--- START ---

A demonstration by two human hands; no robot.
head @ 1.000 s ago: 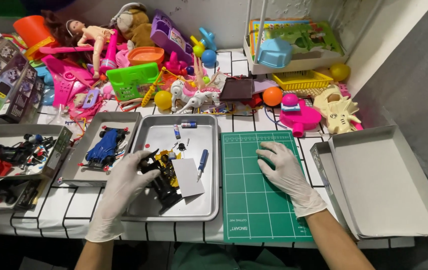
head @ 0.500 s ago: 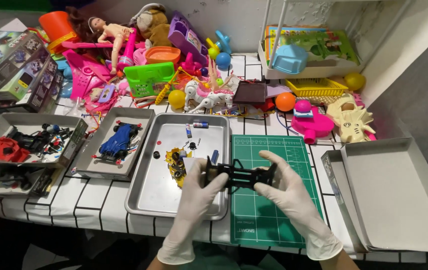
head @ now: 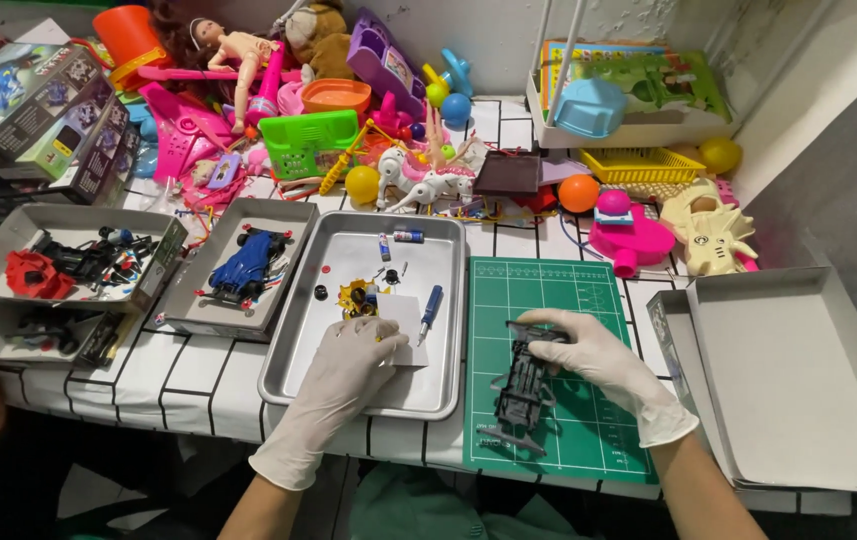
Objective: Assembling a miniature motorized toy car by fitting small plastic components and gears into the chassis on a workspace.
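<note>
Chassis (head: 525, 388) now down on mat (head: 588, 300), lengthwise toward wearer, left hand (head: 343, 375) off

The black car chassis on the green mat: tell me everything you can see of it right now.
The black car chassis looks like dark moulded plastic, an open frame with thin bumper arms sticking out at both ends. No body shell is on it, and wheels cannot be made out. It lies flat, lengthwise, on the green cutting mat, right of the metal tray. The gloved right hand rests on its far end; the left hand is in the tray.
</note>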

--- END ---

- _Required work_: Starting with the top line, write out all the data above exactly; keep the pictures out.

- _Answer to this task_:
A demonstration by two human hands; no robot.
head @ 1.000 s ago: 
head @ 0.500 s ago: 
head @ now: 
Objective: Assembling a miniature motorized toy car by fitting small plastic components and gears into the chassis on a workspace.
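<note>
Chassis (head: 525, 388) now down on mat (head: 588, 300), lengthwise toward wearer, left hand (head: 343, 375) off

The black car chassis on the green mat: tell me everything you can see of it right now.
The black car chassis looks like dark moulded plastic, an open frame with thin bumper arms sticking out at both ends. No body shell is on it, and wheels cannot be made out. It lies flat, lengthwise, on the green cutting mat, right of the metal tray. The gloved right hand rests on its far end; the left hand is in the tray.
</note>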

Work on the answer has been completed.